This is right out in the open, too.

Your Papers, Citizen!
Ready for your new internal passport, courtesy of Bushland Security?
Article by Mark Morford.

http://www.sfgate.com/cgi-bin/article.c ... =printable

Patriot, I still have a soft spot for ya. How some ever, you're wrong on this one. And you do more harm than you probably know by helping to redicule critical discussion of the issue.

As I understand the legislation, the Federal government gets to withhold all the DOT tax funding that they took from us in April from any state that doesn't comply w/ these new unfunded Federal mandates by a certain date.

Oh, you want roads to drive on?
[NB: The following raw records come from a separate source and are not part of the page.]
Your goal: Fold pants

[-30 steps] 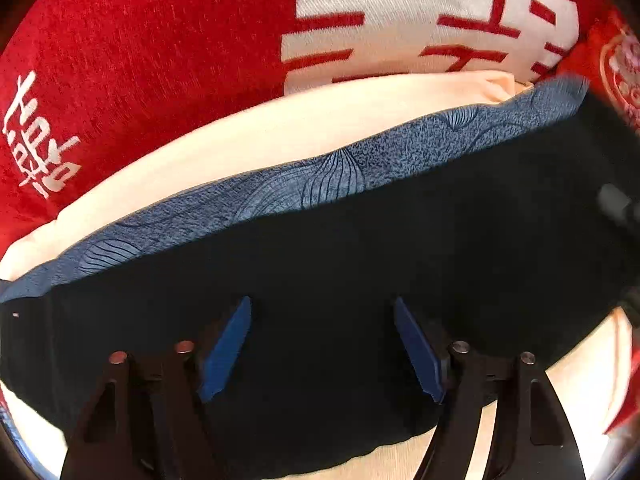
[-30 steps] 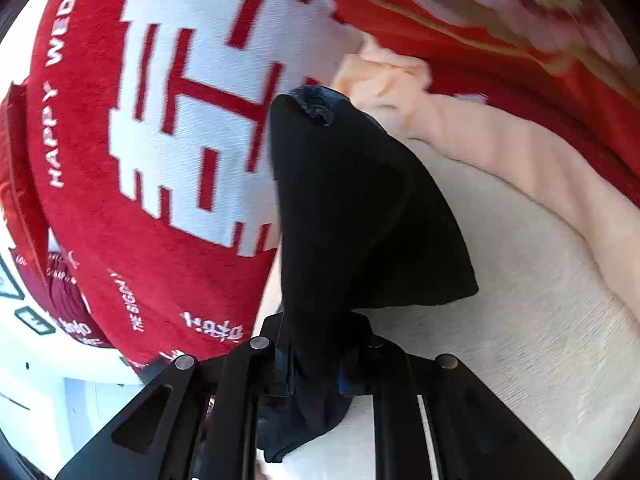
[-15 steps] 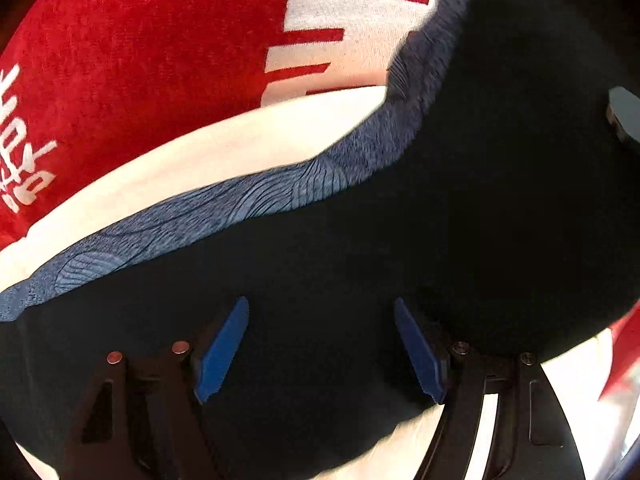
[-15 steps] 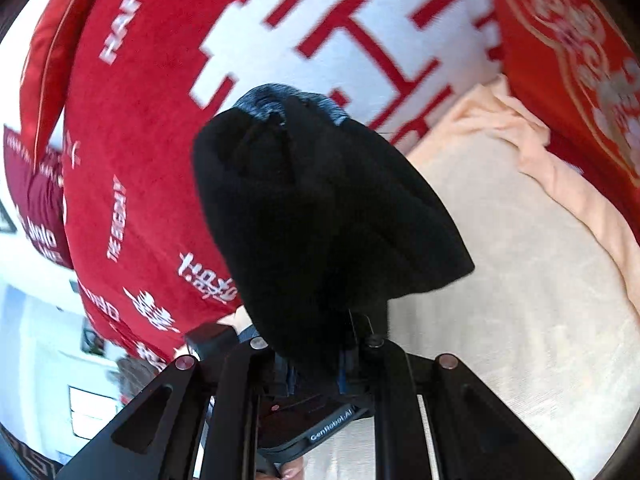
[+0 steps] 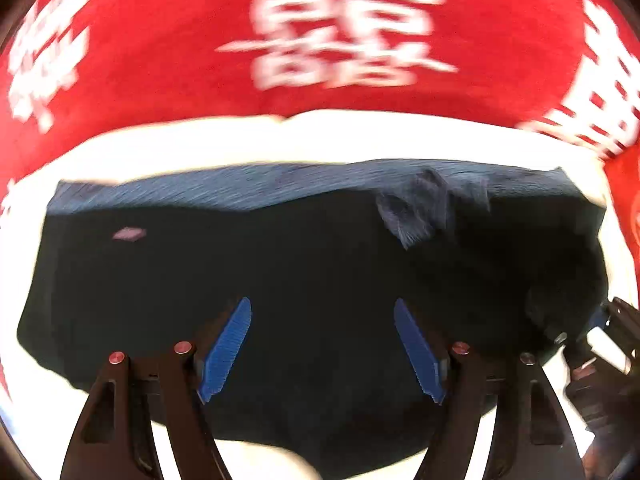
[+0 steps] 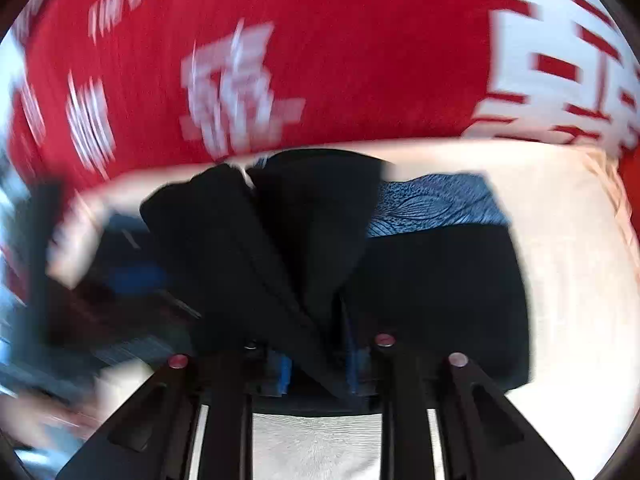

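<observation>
- Carried over and now lowered: a fold of the pants [image 6: 280,248], pinched in the right tongs [image 6: 320,360], comes down onto the rest of the garment on the cream sheet [image 6: 568,280].
- Half a second ago held high in front of the red blanket [image 6: 320,60]; now close above the flat part, with the blue waistband [image 6: 432,204] showing beside it.
- Right tongs closed tight on the black cloth, blue pads almost hidden.
- Left tongs [image 5: 322,344] wide apart, gripping nothing, above the flat pants [image 5: 280,272].
- In the left view the lifted flap no longer fills the right side; waistband [image 5: 240,192] again seen nearly full length, with a bunch of cloth at the right.
- Probably the fold nearly finished; release and smoothing not yet done.
- Both views blurred.
</observation>
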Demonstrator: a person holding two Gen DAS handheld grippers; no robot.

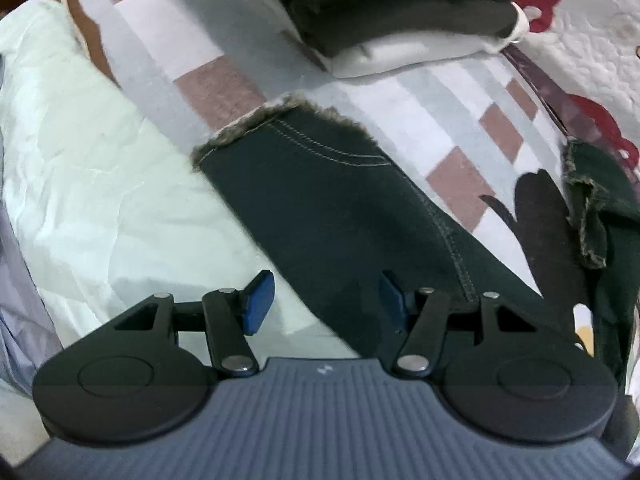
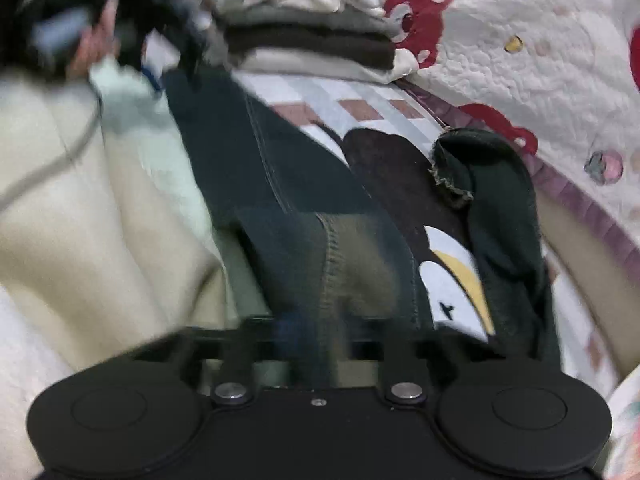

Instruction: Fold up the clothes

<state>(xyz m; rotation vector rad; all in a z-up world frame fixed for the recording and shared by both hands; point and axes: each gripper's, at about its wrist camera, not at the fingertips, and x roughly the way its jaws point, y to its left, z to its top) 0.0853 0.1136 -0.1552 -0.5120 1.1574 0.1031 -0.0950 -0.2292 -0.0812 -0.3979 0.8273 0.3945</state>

Paperz pleeeeezz?

Right now, there are a few tax protestors here and there. But they get slammed and the rest of us li'll wabbits shrink back into our little warrens and wait for something bigger. So just how far do they have to push us before a significant number of people wise the hell up and quit handing them our money in the first place?

There's some talk in PA of charging out of state commercial drivers a fee for using our roads. It would be cheaper than the compliance costs in this new legislation and would cover the lost Federal DOT funding. I think if that happens, a significant number of groggy Keystoners might start making more serious noise about wtf the crooks are doing w/ the cash they steal from us every April.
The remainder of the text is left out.